For many organizations, mid-year reviews on job performance are either underway or soon to be underway. You probably developed goals for 2018 in the latter part of 2017, and it’s the perfect time to see how far we’ve come!
… or how far we haven’t come.
Every year, a few of my direct reports would get sucked into the whirlwind of daily activity and not keep their annual goals top of mind. Post-Its on their monitors get ignored. Printouts pinned to their cubicle walls become part of the non-descript landscape and are no longer seen. That’s unfortunate because for so many, mid-year and year-end bonuses are tied to performance defined by these very goals. So the mid-year performance check-in reviews are hugely important.
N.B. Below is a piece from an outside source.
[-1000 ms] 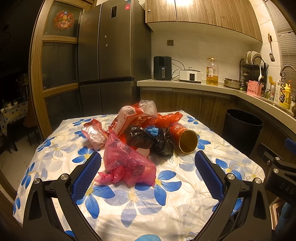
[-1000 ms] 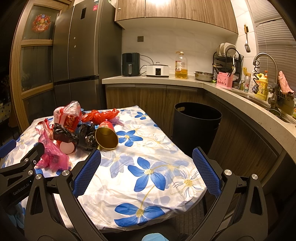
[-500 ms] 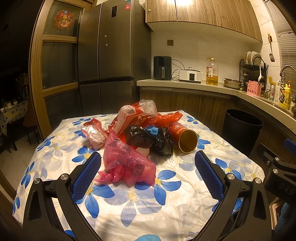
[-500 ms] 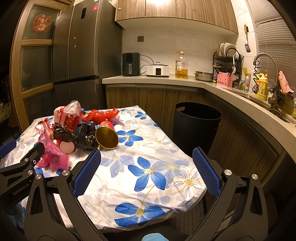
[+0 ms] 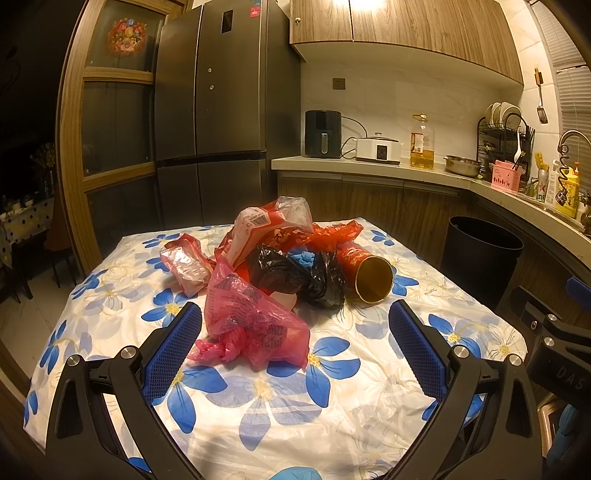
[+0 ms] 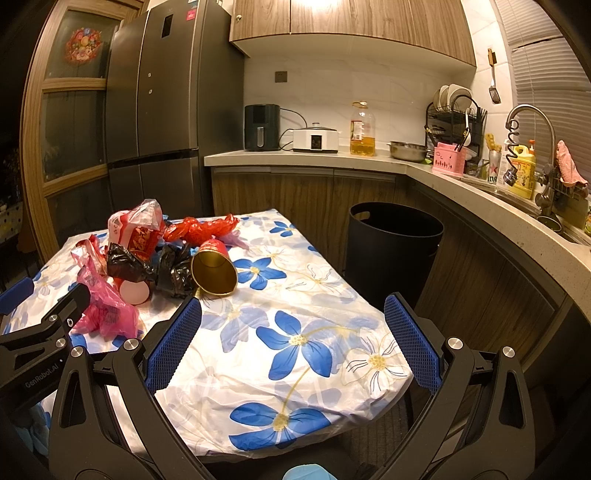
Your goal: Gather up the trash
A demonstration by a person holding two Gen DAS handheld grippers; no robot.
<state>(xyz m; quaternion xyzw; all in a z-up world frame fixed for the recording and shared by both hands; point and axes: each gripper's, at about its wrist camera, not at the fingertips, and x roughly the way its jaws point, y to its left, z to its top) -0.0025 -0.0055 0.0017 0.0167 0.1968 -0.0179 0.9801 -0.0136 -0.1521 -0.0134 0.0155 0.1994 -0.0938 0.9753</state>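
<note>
black bin [image 6: 393, 251] beside table [image 6: 295, 332], fridge [image 5: 210, 110] behind

I observe a kitchen under warm overhead light; a dark refrigerator [image 5: 210, 110] stands ahead-left; wooden wall cabinets [image 5: 402, 33] hang above a pale counter [image 6: 317, 157] ahead; window blinds [image 6: 546, 62] lie to the right; white tiled wall [image 6: 332, 88] behind the counter.

— What's on the tabletop [image 5: 258, 417]?
— I see a blue-flowered cloth with trash heaped beyond my left jaws: a pink bag [image 5: 251, 325] nearest, between them, a black bag [image 5: 295, 277] behind it, and a red-and-gold tube [image 5: 365, 273] on its side ahead of the right-hand jaw.
</note>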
If you need some help getting getting reoriented mid-year (or you need to help your direct reports get refocused), don’t despair! You and your team can still get back on track efficiently.
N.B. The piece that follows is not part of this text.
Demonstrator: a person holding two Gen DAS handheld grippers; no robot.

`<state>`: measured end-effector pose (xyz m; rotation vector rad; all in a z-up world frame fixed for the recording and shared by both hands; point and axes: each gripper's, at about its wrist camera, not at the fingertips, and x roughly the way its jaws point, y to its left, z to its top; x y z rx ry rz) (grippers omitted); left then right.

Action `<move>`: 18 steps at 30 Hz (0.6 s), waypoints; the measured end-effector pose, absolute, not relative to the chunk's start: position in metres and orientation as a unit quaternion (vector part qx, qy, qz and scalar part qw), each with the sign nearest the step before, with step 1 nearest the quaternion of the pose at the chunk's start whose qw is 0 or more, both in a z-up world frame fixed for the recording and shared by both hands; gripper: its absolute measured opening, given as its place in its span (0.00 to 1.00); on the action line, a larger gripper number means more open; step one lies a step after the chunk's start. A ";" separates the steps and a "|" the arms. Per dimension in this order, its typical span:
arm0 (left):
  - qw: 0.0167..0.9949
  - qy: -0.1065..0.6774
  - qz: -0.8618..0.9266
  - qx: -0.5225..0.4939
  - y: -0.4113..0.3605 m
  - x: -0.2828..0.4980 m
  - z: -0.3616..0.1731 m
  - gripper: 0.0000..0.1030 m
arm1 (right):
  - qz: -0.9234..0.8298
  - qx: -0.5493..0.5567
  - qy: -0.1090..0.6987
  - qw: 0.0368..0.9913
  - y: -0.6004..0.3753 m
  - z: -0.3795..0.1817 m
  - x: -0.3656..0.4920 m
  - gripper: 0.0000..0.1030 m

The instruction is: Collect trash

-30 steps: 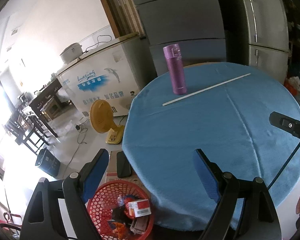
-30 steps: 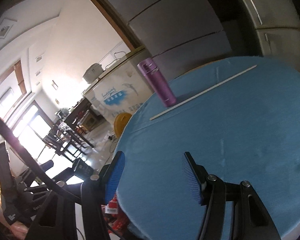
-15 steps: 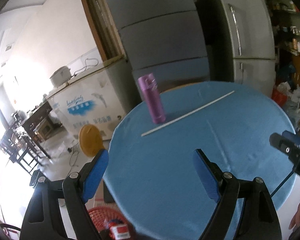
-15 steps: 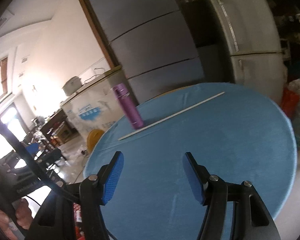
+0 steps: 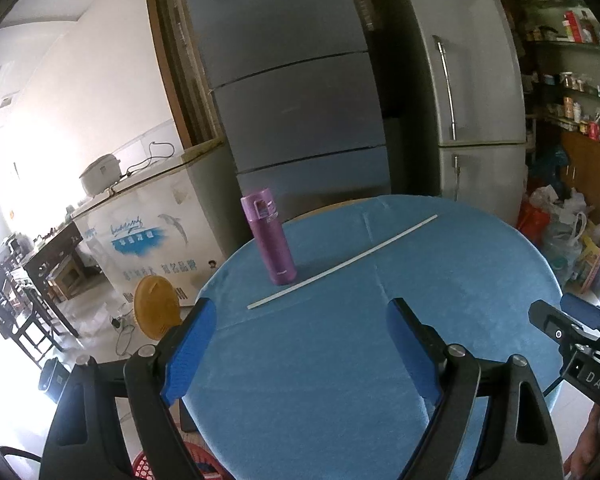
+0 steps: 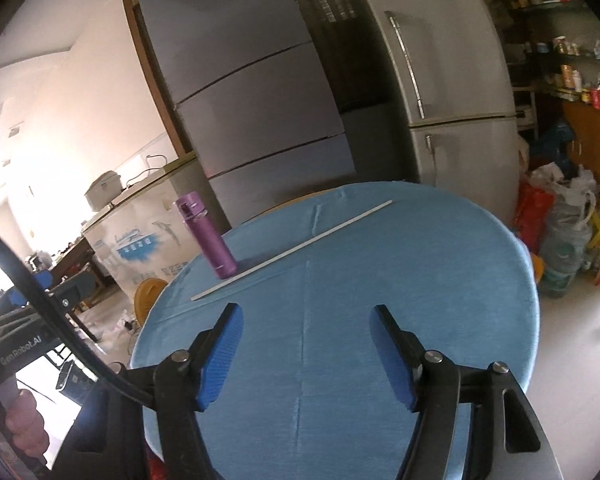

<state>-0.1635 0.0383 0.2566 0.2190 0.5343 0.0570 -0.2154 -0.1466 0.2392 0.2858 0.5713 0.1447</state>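
A round table under a blue cloth point(image 5: 440, 280) point(image 6: 420, 264) fills both views. On its far side stands a purple flask point(image 5: 270, 240) point(image 6: 208, 236), and a long white stick point(image 5: 342, 264) point(image 6: 292, 250) lies just in front of it. My left gripper point(image 5: 300, 320) hangs wide open over the table's near edge with nothing between its blue pads. My right gripper point(image 6: 306, 324) is opening, its jaws empty, also above the cloth. A sliver of the red trash basket point(image 5: 140, 466) shows at the lower edge of the left wrist view.
Behind the table stand grey fridges point(image 5: 300, 100) and a white chest freezer point(image 5: 148, 232). Bags point(image 6: 560, 240) pile on the floor at the right. A yellow fan point(image 5: 156, 312) and dark chairs point(image 5: 12, 312) sit at the left. The right gripper point(image 5: 572, 328) shows in the left wrist view.
Both views have tilted up and pulled back: the table sits lower, the fridges fill more of the frame. The red basket has slid almost out of the left wrist view. The right jaws have widened.
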 end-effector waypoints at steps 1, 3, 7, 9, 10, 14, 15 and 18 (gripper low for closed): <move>0.958 0.262 0.027 0.109 0.037 -0.164 0.257 0.85 | 0.069 0.139 0.279 0.948 -0.147 0.241 -0.217 0.67; 0.959 0.261 0.025 0.109 0.033 -0.164 0.258 0.86 | 0.064 0.137 0.276 0.949 -0.149 0.243 -0.218 0.67; 0.960 0.259 0.018 0.108 0.028 -0.165 0.260 0.87 | 0.055 0.131 0.271 0.952 -0.151 0.248 -0.223 0.67; 0.960 0.258 0.015 0.108 0.026 -0.165 0.261 0.87 | 0.051 0.130 0.269 0.953 -0.153 0.250 -0.225 0.67; 0.960 0.257 0.013 0.107 0.026 -0.165 0.261 0.87 | 0.049 0.129 0.268 0.953 -0.154 0.251 -0.226 0.67; 0.961 0.256 0.006 0.102 0.026 -0.167 0.263 0.87 | 0.044 0.128 0.265 0.955 -0.156 0.255 -0.227 0.67; 0.962 0.255 0.005 0.100 0.026 -0.168 0.263 0.87 | 0.043 0.126 0.264 0.955 -0.156 0.256 -0.228 0.67; 0.964 0.250 0.002 0.094 0.028 -0.172 0.266 0.89 | 0.041 0.119 0.260 0.957 -0.154 0.260 -0.231 0.67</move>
All the reasons for not being on track to meet annual goals in mid-year reviews boil down to two fundamental issues: either the goals are not meaningful or relevant, or they are meaningful and relevant but the employee can’t stay focused on them throughout the year.
Luckily, we can address each of these.
1) The employee doesn’t focus on the goals because he doesn’t feel connected to them.
An individual employee’s annual goals need to be both important (clearly linked to a company’s or department’s initiatives) and relevant (clearly linked to the employee’s professional development or career goals).
At the mid-year review, make sure all of those pieces are in place for success through the remainder of the year. The employee needs to be able to articulate how meeting annual goals has this mutual benefit.
And if the goals do not have that mutual benefit? Then redo them, or refine them, so that they do. The mid-year review is the perfect time for refinement.
Additionally, circumstances on the job may change between annual goal creation and the mid-year review. If that’s the case, use the mid-year review as an opportunity to refine goals to align with changes in duties and responsibilities.
But only refine goals mid-year if there is an actual change in duties and responsibilities. If the employee perceives or assumes changes, you will need to correct those assumptions and reinforce a focus on the original goals.
A great example is when someone on the team leaves the job, and a remaining employee “picks up the slack.” The manager and the employee (a) should be on the same page about whether it is the employee’s responsibility to take on additional duties due to the departure, and (b) whether those additional duties represent a change to annual goals or not. It’s no good for the employee to assume they have to pick up the slack at the expense of their own annual goals, and then just trust that leadership will reward them for being a “good” employee anyway!
2) The goals are important and relevant, but the employee isn’t focusing on them day to day.
This is the effect of one of two things: discounting bias or the planning fallacy.
The employee might be doing some inappropriate discounting, which is a bias in favor of immediate returns at the cost of future returns. (For example, “I’m going to get through all these emails to mitigate my anxiety around unanswered email, instead of closing my inbox and focusing for an hour on my annual goals.”)
You need to counter the discounting bias in a very real way. Most discounting is so very wrong! People have no problem being away from email for a meeting, but to just work judiciously at their desk on higher-level initiatives with their inbox closed and ringers off? Why, that will never do!
One of my old management tricks was to be clear about what the eventual payout translated to. Sometimes, a “bonus” isn’t a huge motivator in and of itself. The possibility of some future amount of money can be a little too abstract to maintain motivation and focus. The employee might not feel the loss of the bonus because it’s not money already in her pocket.
If you translate that distant “bonus” into something real and tangible that you can plan for today, you would have a greater sense of loss if you don’t achieve it, and therefore, a greater chance of maintaining motivation to keep at it.
For example, if you get a bonus as a result of meeting all your performance goals, that’s nice and might be motivating enough. However, if you don’t get that much-needed beach vacation as a result of not meeting your goals, that’s a more tangible loss, and you might be more focused through the rest of the year.
Alternatively, the planning fallacy is the assumption that you have plenty of time to meet goals when you don’t. People often underestimate completion times. Many people don’t actually perform the appropriate, immediate next step of actually mapping out a plan after they’ve defined a goal.
A good plan is balanced. Create a plan that clearly maps out steps and timelines but develop it with the realities of available resources. Limited resources include other demands on time that don’t disappear with the addition of new goals, or gaps in knowledge.
So if the employee is struggling with keeping on top of things, revisit the actual plan they developed to make sure it has specific tasks and timelines that weren’t created in a vacuum. They should create a plan that accommodates all the other things they’ve got going on. Don’t create plans in silos. If there are gaps in skills or knowledge, jointly develop a plan for the employee to get additional exposure. They can put those skills into practice, despite mistakes they might make along the way.
During 1:1 meetings or calls, have a strong, standing agenda item about progress toward these goals. Don’t leave it to the mid-year review process. If you meet regularly to evaluate progress on well-defined plans and address gaps, then the actual mid-year review is a piece of cake! (Not to mention the fantastic result at year-end!)